Assumptions do not have to be exact. It is more critical when a team is surprised by its own numbers or shares documents without commenting without showing what considerations lie behind them. It is a warning signal for investors if they have to point out aspects that should actually be familiar to the company. Teams can prevent this by regularly carrying out plan-actual comparisons and commenting on their forecasts with the underlying assumptions.

Aside from classic VC rounds: Founders should know these models

If you don’t understand your cash flows, you have little scope for external financing. Key figures such as DSO (Days Sales Outstanding), DPO (Days Payable Outstanding) and DIO (Days Inventory Outstanding) show how quickly money flows in and out of the company, and therefore how much capital is actually available. On this basis, various financing components could be combined in a sensible order in 2026:

  1. Operational foundation & working capital

First, payment terms, inventory levels and receivables management should be stable. The more transparent and predictable the cash flow, the greater the scope for external financing.

  1. Public funds

These include development loans, guarantees and grants from development banks or programs. They can accompany early growth phases and are often cheaper than purely private financing.

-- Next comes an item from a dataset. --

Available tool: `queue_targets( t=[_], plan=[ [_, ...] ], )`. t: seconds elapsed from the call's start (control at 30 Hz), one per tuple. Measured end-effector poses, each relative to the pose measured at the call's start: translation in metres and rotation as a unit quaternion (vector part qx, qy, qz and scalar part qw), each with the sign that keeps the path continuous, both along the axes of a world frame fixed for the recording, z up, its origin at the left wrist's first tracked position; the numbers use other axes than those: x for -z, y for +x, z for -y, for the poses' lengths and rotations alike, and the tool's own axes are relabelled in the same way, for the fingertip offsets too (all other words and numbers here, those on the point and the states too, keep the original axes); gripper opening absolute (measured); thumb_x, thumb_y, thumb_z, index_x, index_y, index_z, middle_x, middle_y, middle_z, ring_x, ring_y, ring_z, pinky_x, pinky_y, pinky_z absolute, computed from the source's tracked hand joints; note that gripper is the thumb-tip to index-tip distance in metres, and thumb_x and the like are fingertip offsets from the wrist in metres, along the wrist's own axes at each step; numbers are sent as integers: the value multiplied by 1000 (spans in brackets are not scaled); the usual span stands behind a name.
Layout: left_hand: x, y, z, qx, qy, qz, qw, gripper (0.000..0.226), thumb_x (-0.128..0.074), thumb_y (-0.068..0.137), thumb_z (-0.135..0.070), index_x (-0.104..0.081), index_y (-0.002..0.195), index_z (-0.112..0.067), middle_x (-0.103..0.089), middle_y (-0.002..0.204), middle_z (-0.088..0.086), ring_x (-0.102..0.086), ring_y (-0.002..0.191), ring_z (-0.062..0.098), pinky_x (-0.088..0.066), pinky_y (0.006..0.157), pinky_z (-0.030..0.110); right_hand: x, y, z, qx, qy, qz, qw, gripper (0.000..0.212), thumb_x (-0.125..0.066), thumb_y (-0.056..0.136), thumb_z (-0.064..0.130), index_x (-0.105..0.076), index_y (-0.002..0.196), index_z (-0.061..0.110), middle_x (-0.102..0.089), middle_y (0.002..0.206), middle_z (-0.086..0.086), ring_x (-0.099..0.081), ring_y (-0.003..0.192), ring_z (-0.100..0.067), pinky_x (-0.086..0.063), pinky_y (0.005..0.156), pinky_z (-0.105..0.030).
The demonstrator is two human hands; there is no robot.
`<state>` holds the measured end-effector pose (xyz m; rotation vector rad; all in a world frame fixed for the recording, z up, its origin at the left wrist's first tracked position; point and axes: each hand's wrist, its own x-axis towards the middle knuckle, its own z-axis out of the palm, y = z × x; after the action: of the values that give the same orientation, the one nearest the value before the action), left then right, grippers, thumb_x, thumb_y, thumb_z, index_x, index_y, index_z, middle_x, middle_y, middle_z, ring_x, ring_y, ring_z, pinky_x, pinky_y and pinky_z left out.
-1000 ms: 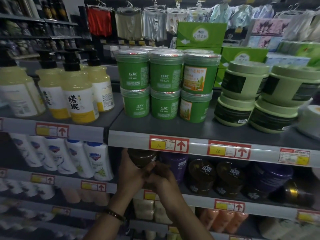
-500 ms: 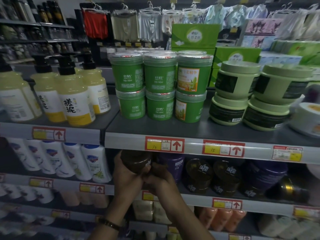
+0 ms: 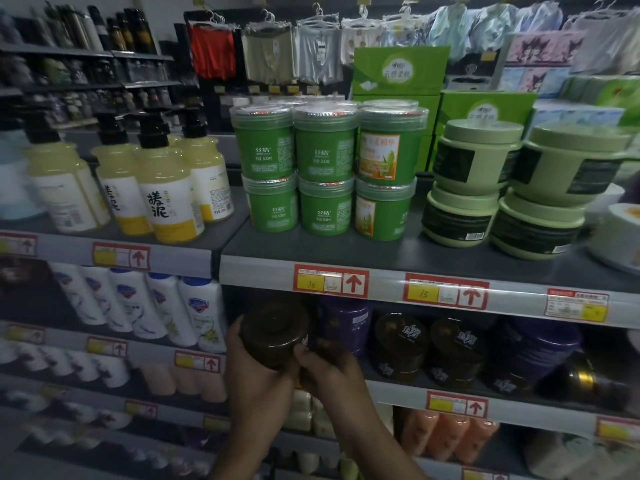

  1. Industry-related models
  • Vendor Finance: Suppliers finance part of the investment or grant longer payment terms.
  • Factoring: Open receivables are sold to a financing partner in order to obtain liquidity more quickly.
  • Fine Trading: An intermediary buys goods from the supplier and gives the startup longer payment terms.
  1. Sales-related and debt-capital-like models
  • Revenue-based financing: Repayment is made as a proportion of current sales, not in rigid installments.
  • Venture debt: Debt capital that focuses more on growth and existing investors than on classic collateral.

Classic bank financing usually remains theoretical in the startup context because it is more based on EBITDA and collateral than on pure growth prospects.

2026 as a year of differentiation

From my observations and conversations, there is much to suggest that 2026 will be a year of differentiation: not a broad upswing, but an environment in which business models that are based on European realities have better opportunities. That doesn’t mean every startup will benefit. But it could mean that those models that have an impact where Europe has structural strengths will become more visible.

A round of financing remains a tool, not a goal. What matters is how clearly a team can state what contribution it wants to make and what next steps are realistic. To achieve this, Europe needs entrepreneurship that works close to real problems and markets: ambitious but grounded.

About the author
Kolja Heskamp is co-founder and managing partner of torq.partners and has been working as (interim) CFO alongside high-growth (tech) startups for years. In over 200 mandates – from early stage to scale-up – he has seen why financing rounds fail or fail and how teams can prepare for them. In addition, he taught the module “Finance in Early-Stage Startups” in the MBA program at Bonn University.